Abstract

Hyperhomocysteinaemia almost invariably occurs in patients with end-stage renal disease (ESRD), but there is debate whether, within the group of ESRD patients, higher or lower plasma homocysteine concentrations are related to an increased risk of vascular disease. Homocysteine is thought to be vasculotoxic in high concentrations, but it may also lead to elevated levels of its precursor, S-adenosylhomocysteine (AdoHcy), which is a potent inhibitor of the transmethylation pathway, in which S-adenosylmethionine (AdoMet) donates its methyl group to a variety of acceptors. Impairment of this transmethylation pathway in ESRD patients has been suggested by high AdoHcy levels, decreased AdoMet/AdoHcy ratios, decreased protein repair requiring methyltransferases, and by DNA hypomethylation.

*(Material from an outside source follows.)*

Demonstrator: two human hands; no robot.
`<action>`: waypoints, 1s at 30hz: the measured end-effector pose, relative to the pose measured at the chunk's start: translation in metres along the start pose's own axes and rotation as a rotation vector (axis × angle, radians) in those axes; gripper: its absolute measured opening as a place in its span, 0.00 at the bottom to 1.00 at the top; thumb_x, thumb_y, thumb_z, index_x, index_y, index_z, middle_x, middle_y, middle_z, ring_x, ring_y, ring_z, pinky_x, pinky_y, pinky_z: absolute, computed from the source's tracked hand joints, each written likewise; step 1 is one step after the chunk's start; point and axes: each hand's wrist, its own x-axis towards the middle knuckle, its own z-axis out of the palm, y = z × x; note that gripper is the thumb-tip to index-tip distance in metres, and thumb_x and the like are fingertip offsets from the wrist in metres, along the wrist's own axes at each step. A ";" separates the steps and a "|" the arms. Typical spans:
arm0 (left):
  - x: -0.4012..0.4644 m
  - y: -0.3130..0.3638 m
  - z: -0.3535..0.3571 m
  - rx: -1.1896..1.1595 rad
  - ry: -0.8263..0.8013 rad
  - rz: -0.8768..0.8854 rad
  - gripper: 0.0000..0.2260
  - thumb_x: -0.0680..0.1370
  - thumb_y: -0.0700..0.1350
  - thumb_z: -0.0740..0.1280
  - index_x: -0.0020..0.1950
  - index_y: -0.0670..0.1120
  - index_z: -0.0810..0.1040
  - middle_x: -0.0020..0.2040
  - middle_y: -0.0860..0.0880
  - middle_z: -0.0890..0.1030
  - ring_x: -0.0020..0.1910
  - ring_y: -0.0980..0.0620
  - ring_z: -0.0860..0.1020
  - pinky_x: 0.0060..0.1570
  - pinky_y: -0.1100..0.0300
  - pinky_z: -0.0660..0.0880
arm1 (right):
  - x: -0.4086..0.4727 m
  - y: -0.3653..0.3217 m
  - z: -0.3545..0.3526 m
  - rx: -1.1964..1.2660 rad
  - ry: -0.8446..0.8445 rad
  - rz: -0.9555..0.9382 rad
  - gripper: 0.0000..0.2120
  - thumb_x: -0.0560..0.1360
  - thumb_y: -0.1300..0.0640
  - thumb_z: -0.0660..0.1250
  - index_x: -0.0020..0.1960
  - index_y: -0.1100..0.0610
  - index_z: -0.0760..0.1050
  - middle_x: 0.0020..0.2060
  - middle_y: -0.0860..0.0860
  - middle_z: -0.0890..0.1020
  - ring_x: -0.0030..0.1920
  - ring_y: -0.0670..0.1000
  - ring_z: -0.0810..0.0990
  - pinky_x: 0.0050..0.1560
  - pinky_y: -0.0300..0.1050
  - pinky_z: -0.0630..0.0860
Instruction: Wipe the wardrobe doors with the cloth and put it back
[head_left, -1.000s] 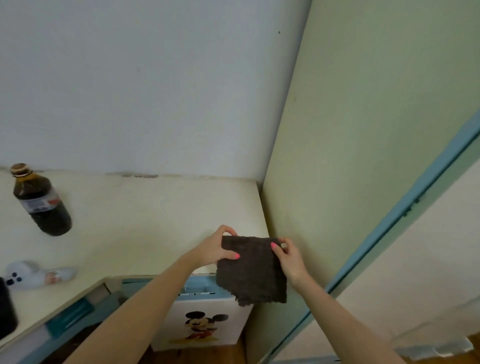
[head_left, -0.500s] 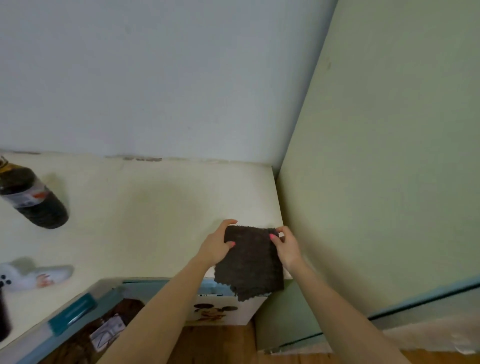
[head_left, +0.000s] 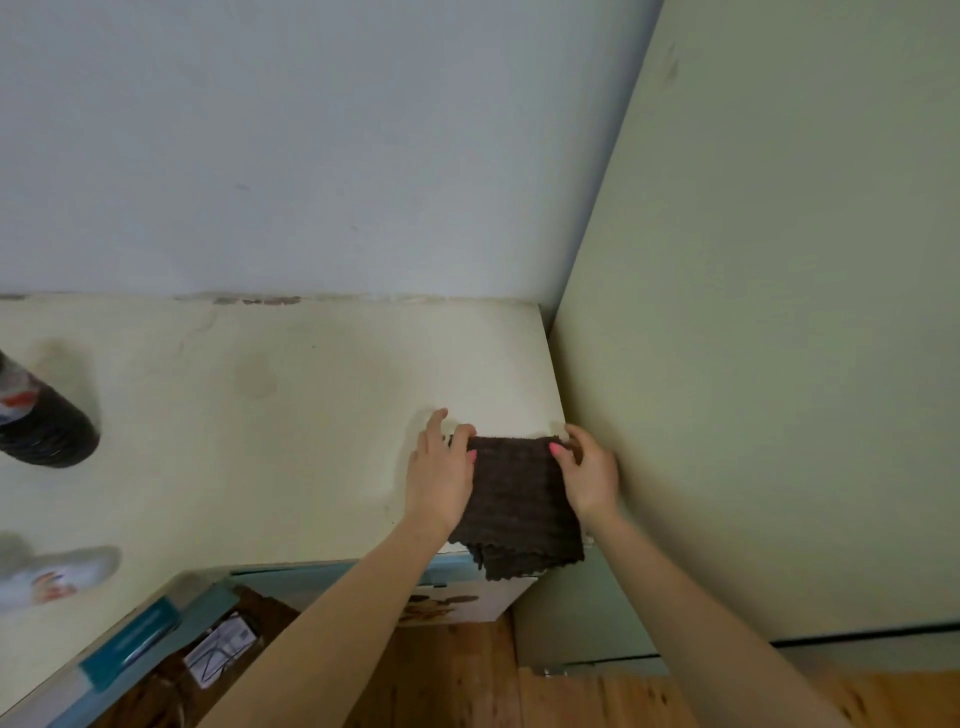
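Both hands, left hand (head_left: 440, 475) and right hand (head_left: 589, 475), are pinching the folded cloth (head_left: 517, 506) onto the tabletop (head_left: 260, 415) beside the wardrobe (head_left: 769, 364); wiping looks finished, only releasing remains.

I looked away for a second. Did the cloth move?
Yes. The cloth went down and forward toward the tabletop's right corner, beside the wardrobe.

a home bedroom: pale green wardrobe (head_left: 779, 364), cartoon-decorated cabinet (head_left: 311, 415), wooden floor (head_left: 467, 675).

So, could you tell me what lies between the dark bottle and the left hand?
In the head view, only bare cream desktop separates the bottle from the left hand.
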 end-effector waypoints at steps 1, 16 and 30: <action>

Stable isotope techniques using labelled methionine have indeed demonstrated a decreased whole body transmethylation flux in ESRD patients. These studies have also shown that folic acid treatment is capable of restoring transmethylation rates to normal values. The remaining hyperhomocysteinaemia after folic acid treatment in ESRD is probably due to a persistent impairment of homocysteine clearance through transsulphuration. DNA hypomethylation with its concurrent alterations in gene expression is largely improved by folate treatment. The adverse effects of hyperhomocysteinaemia in ESRD may thus be related to impaired transmethylation. Normalisation of plasma homocysteine does not seem to be required to restore transmethylation to normal levels in ESRD patients.